Life in Savannah Savannah Market

5 Reasons Young People are Moving to Savannah, GA

5 REASONS YOUNG PEOPLE ARE MOVING TO SAVANNAH, GA

(With a BONUS list of our favorite neighborhoods!)

Trophy Point Realty Group

Savannah, Georgia.

The big city with small-town charm. Considered the “Hostess City of the South”, our revered town is flourishing with successful small businesses, elevated dining scenes, antebellum low-country living – the list goes on & on! We’ve racked up some impressive accolades from TIMES “World’s 100 Greatest Places of 2021” to Travel + Leisure’s Top 25 Best Distilleries In the U.S. to back our beloved city & we just keep outdoing ourselves! Whether it be getting away from the hustle & bustle of a fast-paced metropolis, or to seize the opportunity of affordable urban living, or even to find a glass of proper sweet tea – here’s why out-of-staters are arriving in herds to Savannah.

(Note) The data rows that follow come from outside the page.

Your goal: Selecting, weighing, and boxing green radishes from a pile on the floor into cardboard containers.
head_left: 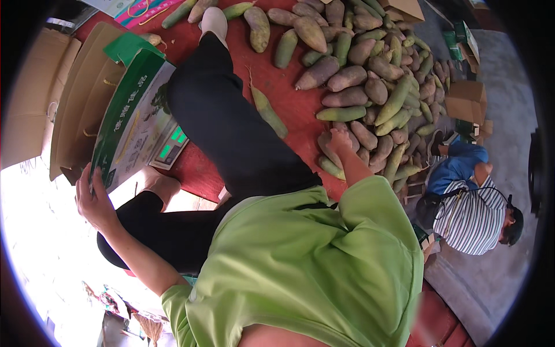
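My left hand (95, 199) grips the lower corner of a green-and-white printed carton (136, 121) that stands tilted at my left. My right hand (341, 140) reaches forward into a big heap of long green and purplish-brown tubers (370, 87) spread on the red floor mat (283, 98), its fingers resting on one tuber; whether it grasps the tuber I cannot tell. My black-trousered leg (231, 127) stretches out between the carton and the heap. My green shirt (312, 260) fills the lower middle.
A digital scale with a green display (171, 144) sits under the carton's edge. Flattened brown cardboard (69, 98) lies at left. Another person in a striped shirt (474, 217) crouches at right by brown boxes (465, 101). Loose tubers (269, 113) lie apart.
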`<action>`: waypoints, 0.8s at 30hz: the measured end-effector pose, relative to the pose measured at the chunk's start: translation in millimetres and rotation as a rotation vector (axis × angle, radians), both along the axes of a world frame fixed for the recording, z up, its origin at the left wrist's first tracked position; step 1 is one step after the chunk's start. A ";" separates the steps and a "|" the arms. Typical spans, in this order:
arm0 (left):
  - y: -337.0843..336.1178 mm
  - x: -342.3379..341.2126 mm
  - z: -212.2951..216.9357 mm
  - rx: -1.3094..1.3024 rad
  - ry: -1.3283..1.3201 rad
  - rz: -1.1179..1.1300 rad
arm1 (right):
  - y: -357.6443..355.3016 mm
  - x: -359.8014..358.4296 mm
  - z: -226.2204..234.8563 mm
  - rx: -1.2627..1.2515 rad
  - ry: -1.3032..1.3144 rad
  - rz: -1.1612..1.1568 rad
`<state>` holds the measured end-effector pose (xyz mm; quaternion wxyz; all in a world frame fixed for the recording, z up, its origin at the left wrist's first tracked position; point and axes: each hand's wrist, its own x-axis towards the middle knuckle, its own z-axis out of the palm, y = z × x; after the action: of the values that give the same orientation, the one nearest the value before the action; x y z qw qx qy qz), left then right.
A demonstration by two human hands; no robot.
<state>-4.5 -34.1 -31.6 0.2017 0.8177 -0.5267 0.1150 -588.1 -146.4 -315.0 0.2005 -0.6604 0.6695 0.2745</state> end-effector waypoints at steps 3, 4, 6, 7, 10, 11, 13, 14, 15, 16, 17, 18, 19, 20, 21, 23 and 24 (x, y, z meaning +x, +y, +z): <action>0.9 -1.8 2.1 0.013 -0.041 0.008 | 11.8 8.0 -1.6 0.072 0.173 0.007; 0.8 -2.1 2.4 0.019 -0.042 0.003 | 13.3 9.0 -4.4 0.127 0.239 0.044; 2.0 -0.4 0.1 0.021 -0.052 0.006 | 18.9 12.2 -7.8 0.086 0.250 0.098; 2.5 0.6 -0.6 0.025 -0.057 0.003 | 22.2 14.3 -8.4 0.045 0.265 0.145; 0.6 0.1 -1.9 0.023 -0.049 0.002 | 29.6 22.4 -1.7 0.045 0.173 0.085; -0.5 0.0 -2.1 0.025 -0.047 0.001 | 38.5 27.2 -2.1 0.048 0.175 0.084; -1.0 -0.8 0.4 0.002 -0.002 -0.011 | 56.1 39.0 -2.3 0.176 -0.025 0.061; -1.6 -1.2 0.3 0.003 -0.005 -0.004 | 61.9 42.2 0.1 0.177 -0.028 0.069; 0.7 0.6 -0.3 0.007 -0.016 0.009 | 68.6 47.2 2.6 0.113 -0.021 0.141; 1.1 2.6 -0.7 0.009 -0.029 0.020 | 73.5 51.2 4.1 0.047 -0.016 0.211; 1.4 2.3 -0.2 0.024 -0.010 0.045 | 77.2 46.2 -1.6 -0.036 -0.005 0.209; 4.4 2.7 1.8 0.039 0.003 0.078 | 75.9 45.4 1.1 -0.036 -0.019 0.233; 4.9 5.3 0.1 0.014 0.010 0.056 | 68.8 45.3 4.4 0.043 0.040 0.232; 3.6 3.7 0.8 -0.012 -0.034 0.007 | 62.9 45.9 6.1 0.120 0.101 0.235; 0.5 0.0 2.4 0.010 0.005 0.019 | 60.1 44.7 6.3 0.156 0.112 0.235; -3.1 -7.3 8.9 0.042 0.042 0.033 | 60.9 38.9 -1.3 0.188 0.118 0.237; -6.0 -10.8 11.4 0.052 0.045 0.027 | 62.2 35.7 -7.2 0.184 0.118 0.231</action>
<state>-15.3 -40.1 -20.1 0.1906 0.8322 -0.5137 0.0854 -552.4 -84.3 -322.2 0.1877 -0.6944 0.5719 0.3942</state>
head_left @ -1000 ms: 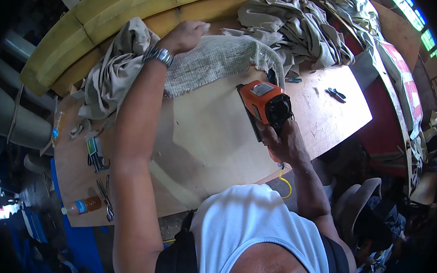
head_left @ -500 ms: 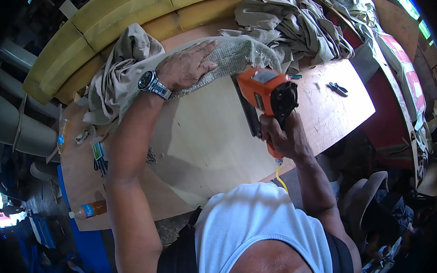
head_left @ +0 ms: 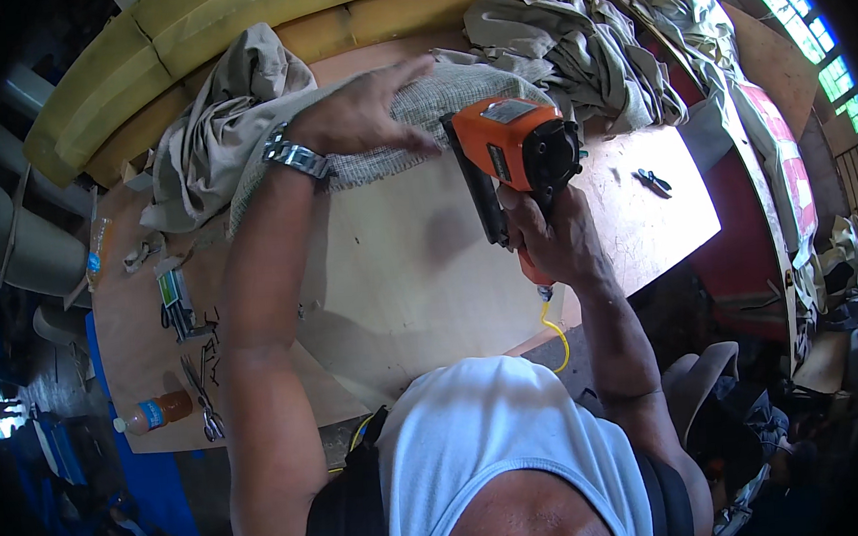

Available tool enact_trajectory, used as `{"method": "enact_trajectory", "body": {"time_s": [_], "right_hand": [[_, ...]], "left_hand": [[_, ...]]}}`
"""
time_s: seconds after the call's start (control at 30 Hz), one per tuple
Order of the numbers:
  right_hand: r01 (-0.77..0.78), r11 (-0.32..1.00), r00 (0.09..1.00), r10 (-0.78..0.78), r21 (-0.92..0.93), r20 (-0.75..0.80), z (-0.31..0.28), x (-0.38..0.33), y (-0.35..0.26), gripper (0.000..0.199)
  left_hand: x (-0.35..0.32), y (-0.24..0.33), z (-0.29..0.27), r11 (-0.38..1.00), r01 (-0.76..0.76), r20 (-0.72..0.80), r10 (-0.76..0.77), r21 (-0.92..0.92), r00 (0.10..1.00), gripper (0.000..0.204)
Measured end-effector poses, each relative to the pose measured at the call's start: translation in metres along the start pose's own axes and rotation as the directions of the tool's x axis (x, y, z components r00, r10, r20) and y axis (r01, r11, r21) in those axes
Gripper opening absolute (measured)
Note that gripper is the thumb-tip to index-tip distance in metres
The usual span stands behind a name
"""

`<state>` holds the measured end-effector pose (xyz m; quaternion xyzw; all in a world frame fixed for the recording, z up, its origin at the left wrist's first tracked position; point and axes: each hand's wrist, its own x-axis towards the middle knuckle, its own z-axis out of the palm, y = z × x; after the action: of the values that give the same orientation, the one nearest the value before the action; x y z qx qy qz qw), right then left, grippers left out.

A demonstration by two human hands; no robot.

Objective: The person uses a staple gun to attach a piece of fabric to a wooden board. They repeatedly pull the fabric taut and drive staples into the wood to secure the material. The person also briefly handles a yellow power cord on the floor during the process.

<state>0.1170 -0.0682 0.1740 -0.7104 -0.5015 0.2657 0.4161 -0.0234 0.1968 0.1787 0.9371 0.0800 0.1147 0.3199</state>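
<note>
The left hand (head_left: 365, 113) is lying spread, palm down, on the mesh cloth (head_left: 420, 121) near the worktop's (head_left: 400, 270) far edge, a steel watch (head_left: 294, 156) on its wrist. The right hand (head_left: 550, 236) is gripping the handle of the orange stapler (head_left: 515, 150), fingers wrapped tight, the tool's nose sitting just beside the cloth's near edge. A yellow hose (head_left: 553, 324) is hanging from the handle. Scissors (head_left: 204, 405) and a bottle (head_left: 155, 412) are lying at the worktop's left edge.

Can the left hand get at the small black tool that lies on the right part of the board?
Probably not easily. The left hand rests on the mesh cloth, and the right hand with the orange stapler stands between it and the black tool.
</note>
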Motion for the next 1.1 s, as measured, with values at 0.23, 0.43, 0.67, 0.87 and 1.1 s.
{"method": "enact_trajectory", "body": {"time_s": [0.23,0.43,0.67,0.87,1.1], "right_hand": [[0.054,0.998,0.999,-0.053,0.046,-0.008,0.007,0.002,-0.002,0.040],[0.085,0.996,0.996,-0.085,0.017,0.001,0.009,0.001,-0.002,0.042],[0.106,0.989,0.994,-0.102,0.107,-0.037,0.020,0.005,0.000,0.031],[-0.052,0.998,0.995,0.051,0.017,0.085,-0.005,-0.033,0.035,0.033],[-0.300,0.941,0.949,0.311,-0.159,0.049,-0.045,-0.096,0.094,0.035]], "left_hand": [[0.000,-0.006,-0.003,0.748,0.000,-0.413,-0.365,-0.663,0.834,0.099],[-0.005,-0.009,-0.001,0.714,-0.064,-0.484,-0.404,-0.698,0.776,0.100],[0.001,-0.010,0.001,0.741,-0.082,-0.526,-0.389,-0.667,0.756,0.097],[0.003,-0.014,0.003,0.717,-0.034,-0.510,-0.460,-0.696,0.727,0.081],[0.016,-0.005,-0.003,0.899,0.394,-0.013,-0.404,-0.194,0.915,0.049]]}}
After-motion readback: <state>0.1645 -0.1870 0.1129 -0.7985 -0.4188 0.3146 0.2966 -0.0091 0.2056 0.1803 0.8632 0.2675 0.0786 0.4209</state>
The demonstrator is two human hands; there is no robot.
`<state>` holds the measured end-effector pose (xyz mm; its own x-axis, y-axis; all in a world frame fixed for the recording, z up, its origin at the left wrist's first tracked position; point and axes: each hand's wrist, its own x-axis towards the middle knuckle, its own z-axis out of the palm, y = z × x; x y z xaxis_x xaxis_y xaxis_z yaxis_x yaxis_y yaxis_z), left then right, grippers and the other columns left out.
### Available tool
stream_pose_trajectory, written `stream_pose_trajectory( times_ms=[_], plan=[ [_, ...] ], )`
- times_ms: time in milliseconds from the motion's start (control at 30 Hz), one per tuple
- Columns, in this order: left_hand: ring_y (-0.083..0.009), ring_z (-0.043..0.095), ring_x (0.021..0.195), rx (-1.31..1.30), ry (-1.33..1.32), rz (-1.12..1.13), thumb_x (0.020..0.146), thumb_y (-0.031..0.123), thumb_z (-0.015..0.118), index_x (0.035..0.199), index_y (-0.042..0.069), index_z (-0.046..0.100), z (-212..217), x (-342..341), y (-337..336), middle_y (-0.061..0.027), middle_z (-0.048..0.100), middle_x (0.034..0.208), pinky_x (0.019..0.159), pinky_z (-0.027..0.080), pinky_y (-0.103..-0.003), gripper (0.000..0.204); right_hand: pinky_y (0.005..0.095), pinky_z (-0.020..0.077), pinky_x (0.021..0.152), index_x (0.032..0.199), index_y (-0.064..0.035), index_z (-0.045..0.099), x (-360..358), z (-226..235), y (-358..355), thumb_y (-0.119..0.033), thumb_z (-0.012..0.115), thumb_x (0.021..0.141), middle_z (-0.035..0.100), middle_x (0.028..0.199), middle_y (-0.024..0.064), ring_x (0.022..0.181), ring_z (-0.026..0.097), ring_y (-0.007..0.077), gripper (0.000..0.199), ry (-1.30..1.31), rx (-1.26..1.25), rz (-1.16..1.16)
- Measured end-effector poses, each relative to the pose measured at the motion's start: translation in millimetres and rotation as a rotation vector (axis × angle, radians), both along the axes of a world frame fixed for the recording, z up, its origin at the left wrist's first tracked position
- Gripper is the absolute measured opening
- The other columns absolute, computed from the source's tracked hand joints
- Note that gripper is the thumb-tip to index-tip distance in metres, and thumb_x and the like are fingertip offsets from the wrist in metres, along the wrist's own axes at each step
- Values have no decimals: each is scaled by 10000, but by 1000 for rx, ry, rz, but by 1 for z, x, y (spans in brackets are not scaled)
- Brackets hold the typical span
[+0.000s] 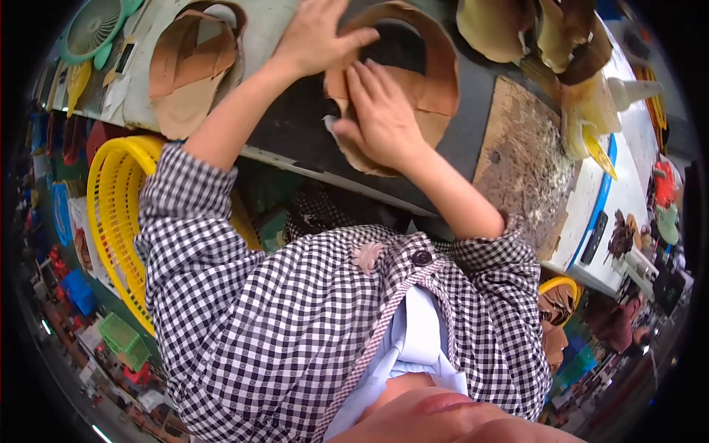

1. it's great for young professionals!

Stating the obvious first. The volume of the world-renowned art institute, SCAD, has echoed throughout the quaint streets of Savannah for the past few decades. The school’s rise in enrollment has offered us a youthful spin to counteract some of our traditional customs in the most harmonious way. With hopeful students & young professionals filling the downtown scene, there is always a vibrant environment that keeps our city exciting!

living in savannah georgia
living in savannah georgia

2. urban revival

There has been an influx of new, exciting redevelopment, including our revitalized Plant Riverside District. There are ever-growing incentives from the city & multiple nonprofit organizations to preserve & repurpose our historic buildings, so there’s only more immersive activities to come!

3. southern hospitality is alive & well

Savannah has been given the honorable distinction of being the “Hostess City of the South” & for good reason. We have stayed true to our manners & it has become the foundation of our culture. Smiling at strangers is common & it’s a great way to start connecting with people. You’ll find that you have more people in your corner than you think once you get out in the community!

relocating to savannah georgia
realtors savannah

4. historical roots

Savannah is the oldest city in Georgia, so it is packed full of easter eggs around town that delight our fascination & keep us in touch with our roots. In Savannah, each country square, cobblestone street, & towering oak tree hold their own character with an enriching story to learn. Keen on preserving as much history as we can, you will feel as if you stepped into a time capsule once you arrive.

5. convenience

To pair with the enchanting strolls, Savannah has a comprehensive grid system to make the area more navigable. Our town is reasonable in size & the entire midtown to downtown area is extremely walkable & pedestrian-friendly. With bike paths lining down almost every active street, you’ll likely find that it might be easier to walk or bike to your next destination than drive.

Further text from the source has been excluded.